TO DO :: Please transcribe exactly the lines from the first line of the records below through the line containing "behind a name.", including both, and omit all pictures.

Stored dataset items:
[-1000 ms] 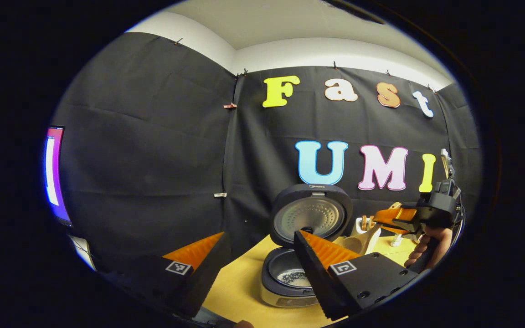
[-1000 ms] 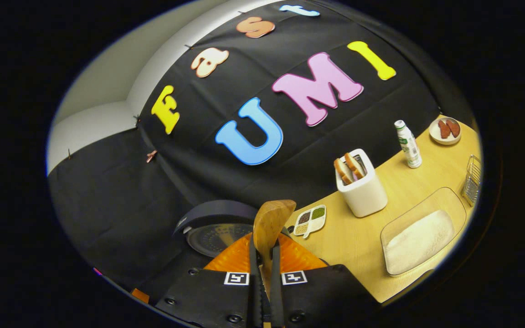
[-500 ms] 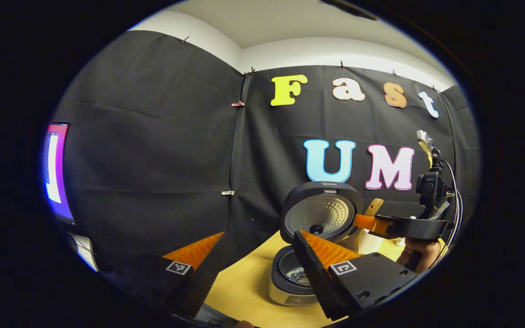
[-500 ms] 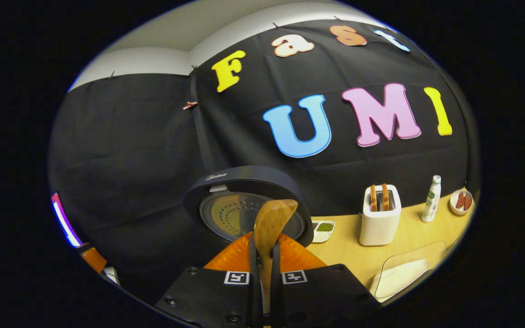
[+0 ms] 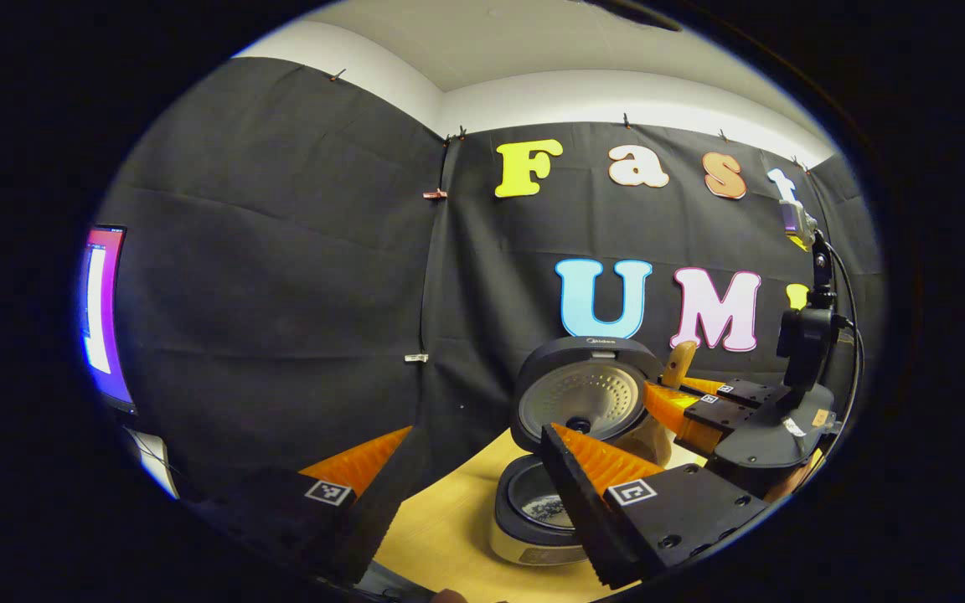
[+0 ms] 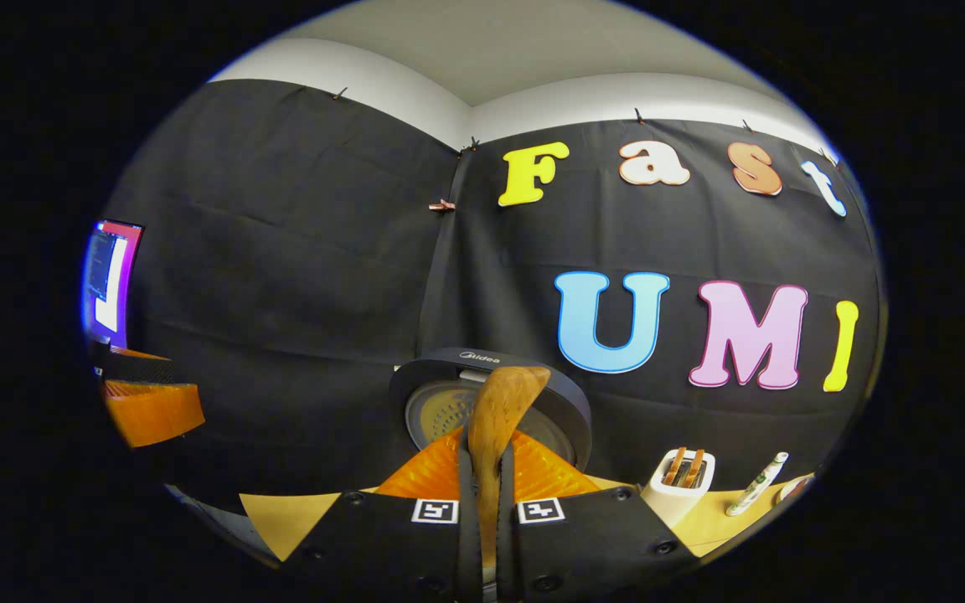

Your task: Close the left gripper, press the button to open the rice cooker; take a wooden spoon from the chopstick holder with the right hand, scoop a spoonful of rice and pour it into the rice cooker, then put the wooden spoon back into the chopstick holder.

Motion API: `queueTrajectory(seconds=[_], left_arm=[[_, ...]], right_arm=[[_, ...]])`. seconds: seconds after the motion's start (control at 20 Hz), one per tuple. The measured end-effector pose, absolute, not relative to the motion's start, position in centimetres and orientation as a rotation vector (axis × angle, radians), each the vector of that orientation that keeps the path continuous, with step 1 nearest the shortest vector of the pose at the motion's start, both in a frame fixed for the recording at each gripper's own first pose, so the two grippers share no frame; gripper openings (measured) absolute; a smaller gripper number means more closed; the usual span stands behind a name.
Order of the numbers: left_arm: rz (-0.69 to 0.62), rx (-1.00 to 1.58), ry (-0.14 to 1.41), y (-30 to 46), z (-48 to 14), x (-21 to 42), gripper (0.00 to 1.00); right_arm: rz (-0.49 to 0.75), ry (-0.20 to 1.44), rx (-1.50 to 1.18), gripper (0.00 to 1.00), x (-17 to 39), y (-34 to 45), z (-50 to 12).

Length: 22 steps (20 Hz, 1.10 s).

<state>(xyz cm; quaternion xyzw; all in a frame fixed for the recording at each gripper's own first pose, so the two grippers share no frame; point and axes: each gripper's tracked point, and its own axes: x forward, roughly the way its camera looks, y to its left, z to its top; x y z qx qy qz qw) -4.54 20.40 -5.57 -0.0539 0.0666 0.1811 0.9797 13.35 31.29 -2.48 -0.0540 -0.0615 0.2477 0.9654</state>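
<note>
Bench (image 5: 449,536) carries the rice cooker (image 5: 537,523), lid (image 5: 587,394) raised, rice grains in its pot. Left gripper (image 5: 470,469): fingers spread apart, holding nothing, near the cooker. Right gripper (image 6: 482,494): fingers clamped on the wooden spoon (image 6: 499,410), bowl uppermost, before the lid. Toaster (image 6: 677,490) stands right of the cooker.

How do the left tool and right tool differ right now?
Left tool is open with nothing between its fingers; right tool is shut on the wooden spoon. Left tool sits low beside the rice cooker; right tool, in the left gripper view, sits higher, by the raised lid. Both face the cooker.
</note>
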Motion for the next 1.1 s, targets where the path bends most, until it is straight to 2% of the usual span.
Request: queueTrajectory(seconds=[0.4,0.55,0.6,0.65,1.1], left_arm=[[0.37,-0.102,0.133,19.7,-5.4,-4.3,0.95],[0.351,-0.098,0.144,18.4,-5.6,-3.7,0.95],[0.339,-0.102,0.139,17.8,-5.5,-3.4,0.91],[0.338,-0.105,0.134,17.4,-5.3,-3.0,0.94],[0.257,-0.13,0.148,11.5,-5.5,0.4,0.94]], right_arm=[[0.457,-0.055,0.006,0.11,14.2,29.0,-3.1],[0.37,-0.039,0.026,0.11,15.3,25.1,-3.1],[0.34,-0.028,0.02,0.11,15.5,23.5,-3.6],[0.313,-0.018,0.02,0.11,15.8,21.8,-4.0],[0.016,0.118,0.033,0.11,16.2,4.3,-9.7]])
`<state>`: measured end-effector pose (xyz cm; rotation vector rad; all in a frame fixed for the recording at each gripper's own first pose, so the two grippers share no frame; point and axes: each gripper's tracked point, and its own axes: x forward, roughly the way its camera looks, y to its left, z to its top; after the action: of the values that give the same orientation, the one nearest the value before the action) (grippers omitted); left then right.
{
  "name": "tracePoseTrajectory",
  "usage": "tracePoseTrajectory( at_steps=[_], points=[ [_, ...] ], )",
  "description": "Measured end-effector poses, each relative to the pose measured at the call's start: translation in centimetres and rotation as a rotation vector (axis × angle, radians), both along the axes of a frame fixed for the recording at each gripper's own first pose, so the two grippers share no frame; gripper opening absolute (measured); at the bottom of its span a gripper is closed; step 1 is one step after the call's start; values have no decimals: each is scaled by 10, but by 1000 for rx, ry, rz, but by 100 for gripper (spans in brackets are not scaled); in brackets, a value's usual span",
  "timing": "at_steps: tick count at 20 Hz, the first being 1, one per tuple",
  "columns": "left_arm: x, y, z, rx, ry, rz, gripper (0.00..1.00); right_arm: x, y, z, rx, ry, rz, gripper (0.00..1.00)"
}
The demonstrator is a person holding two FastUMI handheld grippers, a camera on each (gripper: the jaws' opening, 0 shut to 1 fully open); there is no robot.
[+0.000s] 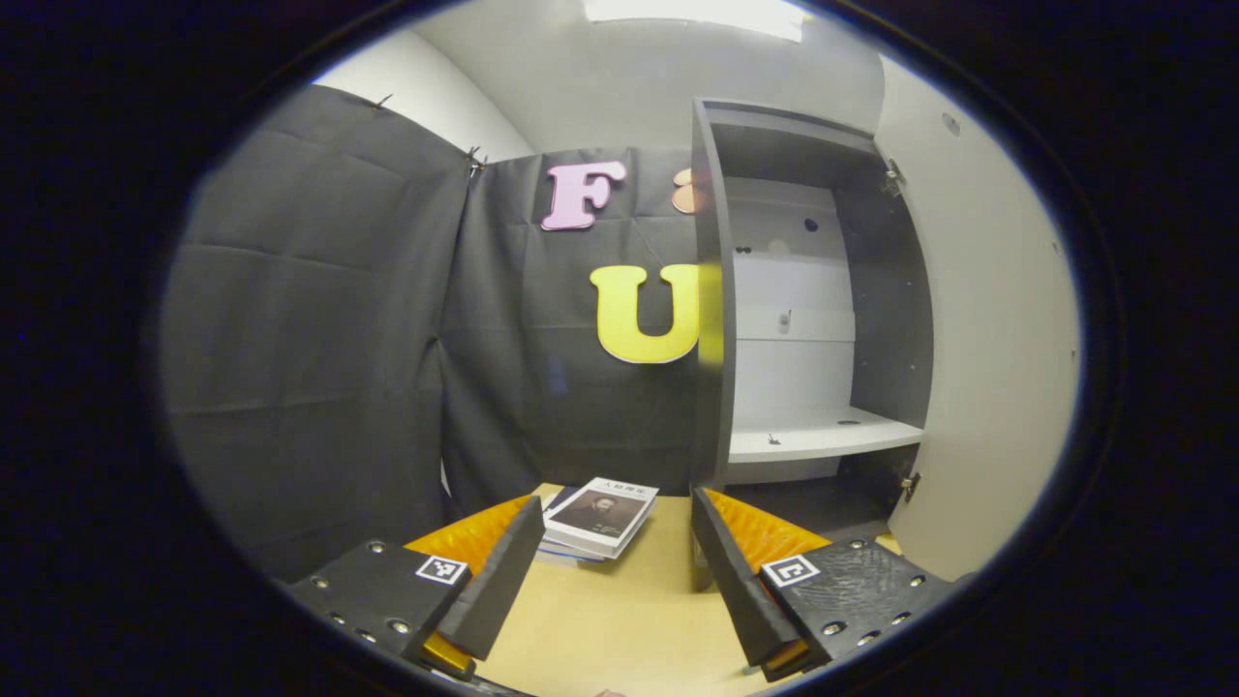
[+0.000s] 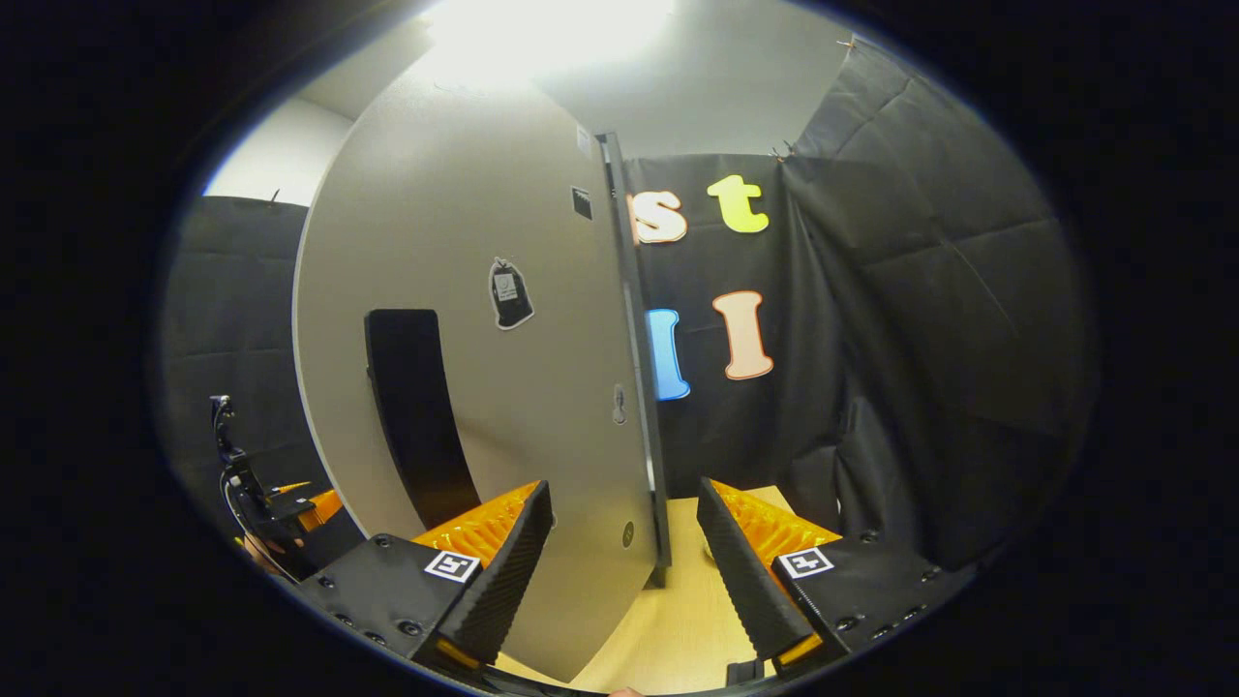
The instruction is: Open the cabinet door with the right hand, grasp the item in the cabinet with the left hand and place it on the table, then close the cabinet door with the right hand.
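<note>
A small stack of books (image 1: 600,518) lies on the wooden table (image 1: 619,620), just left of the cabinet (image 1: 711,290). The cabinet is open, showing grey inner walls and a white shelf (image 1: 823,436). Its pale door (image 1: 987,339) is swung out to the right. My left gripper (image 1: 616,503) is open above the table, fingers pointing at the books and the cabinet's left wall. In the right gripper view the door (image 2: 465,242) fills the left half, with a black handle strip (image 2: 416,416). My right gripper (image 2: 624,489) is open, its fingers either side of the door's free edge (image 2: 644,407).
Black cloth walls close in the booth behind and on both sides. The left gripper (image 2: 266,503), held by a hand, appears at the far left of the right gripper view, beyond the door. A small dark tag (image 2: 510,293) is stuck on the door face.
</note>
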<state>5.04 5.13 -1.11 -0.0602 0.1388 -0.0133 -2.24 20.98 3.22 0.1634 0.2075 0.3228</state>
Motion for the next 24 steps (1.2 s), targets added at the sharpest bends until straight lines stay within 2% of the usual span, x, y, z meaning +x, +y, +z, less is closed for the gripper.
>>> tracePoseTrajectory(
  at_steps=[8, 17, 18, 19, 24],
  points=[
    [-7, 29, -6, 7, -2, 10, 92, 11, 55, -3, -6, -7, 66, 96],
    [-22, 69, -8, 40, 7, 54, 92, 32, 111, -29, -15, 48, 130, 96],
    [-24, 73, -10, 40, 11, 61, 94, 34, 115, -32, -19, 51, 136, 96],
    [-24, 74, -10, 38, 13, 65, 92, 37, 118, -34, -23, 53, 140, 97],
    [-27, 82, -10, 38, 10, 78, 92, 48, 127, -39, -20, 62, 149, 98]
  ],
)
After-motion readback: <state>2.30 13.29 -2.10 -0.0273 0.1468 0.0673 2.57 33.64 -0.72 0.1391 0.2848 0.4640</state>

RESPONSE AREA ::
[-1000 ms] 
[-1000 ms] 
[-500 ms] 
[-500 ms] 
[+0 ms] 
[+0 ms] 

Your task: Close the left gripper, press the button to open the rice cooker; take a wooden spoon from the chopstick holder with the right hand, scoop a spoonful of rice and pour it into the rice cooker, then put the wooden spoon back into the chopstick holder.

Motion API: `queueTrajectory(seconds=[_], left_arm=[[_, ...]], right_arm=[[_, ...]])`. seconds: seconds after the motion's start (control at 20 Hz), one per tuple. The measured end-effector pose, absolute, not relative to the motion's start, position in centimetres and orientation as a rotation vector (axis × angle, radians), each the vector of that orientation that keeps the path continuous, with step 1 nearest the shortest vector of the pose at the motion's start, both in a frame fixed for the recording at each gripper's own first pose, so the two grippers share no frame; gripper openings (measured) absolute; a smaller gripper number means more closed; the usual span stands behind a name.

Now the output is complete.